Repeat all of the data word for word so that only the pictures are missing from the copy.

------------------------------------------------

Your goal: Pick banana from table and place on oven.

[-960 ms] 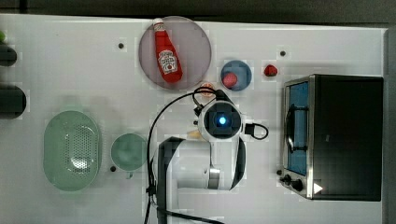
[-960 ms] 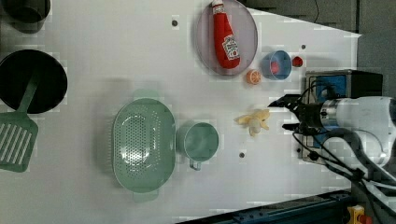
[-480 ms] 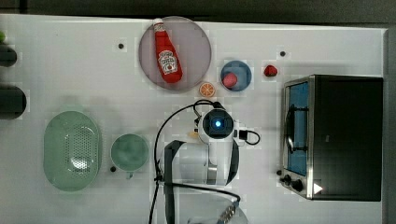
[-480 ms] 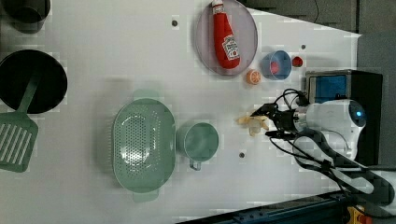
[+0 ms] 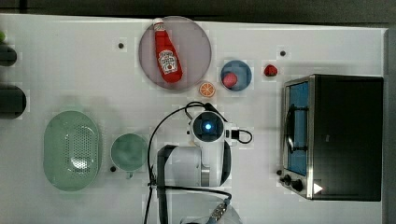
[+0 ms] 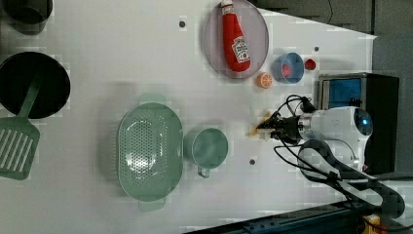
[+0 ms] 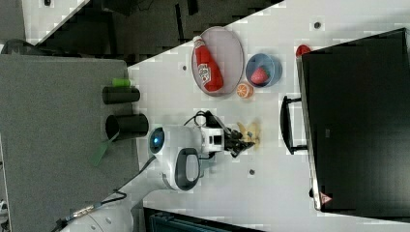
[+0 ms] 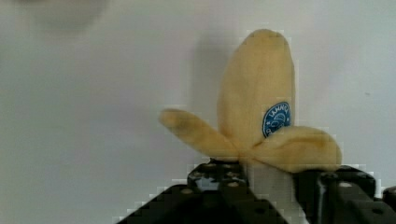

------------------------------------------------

** Solution for this task **
Your goal: Pick banana from table and place on oven.

[-960 ms] 
[-960 ms] 
[-480 ms] 
[-480 ms] 
[+0 ms] 
[+0 ms] 
[+0 ms] 
[+0 ms] 

This output is complete, so the exercise is closed.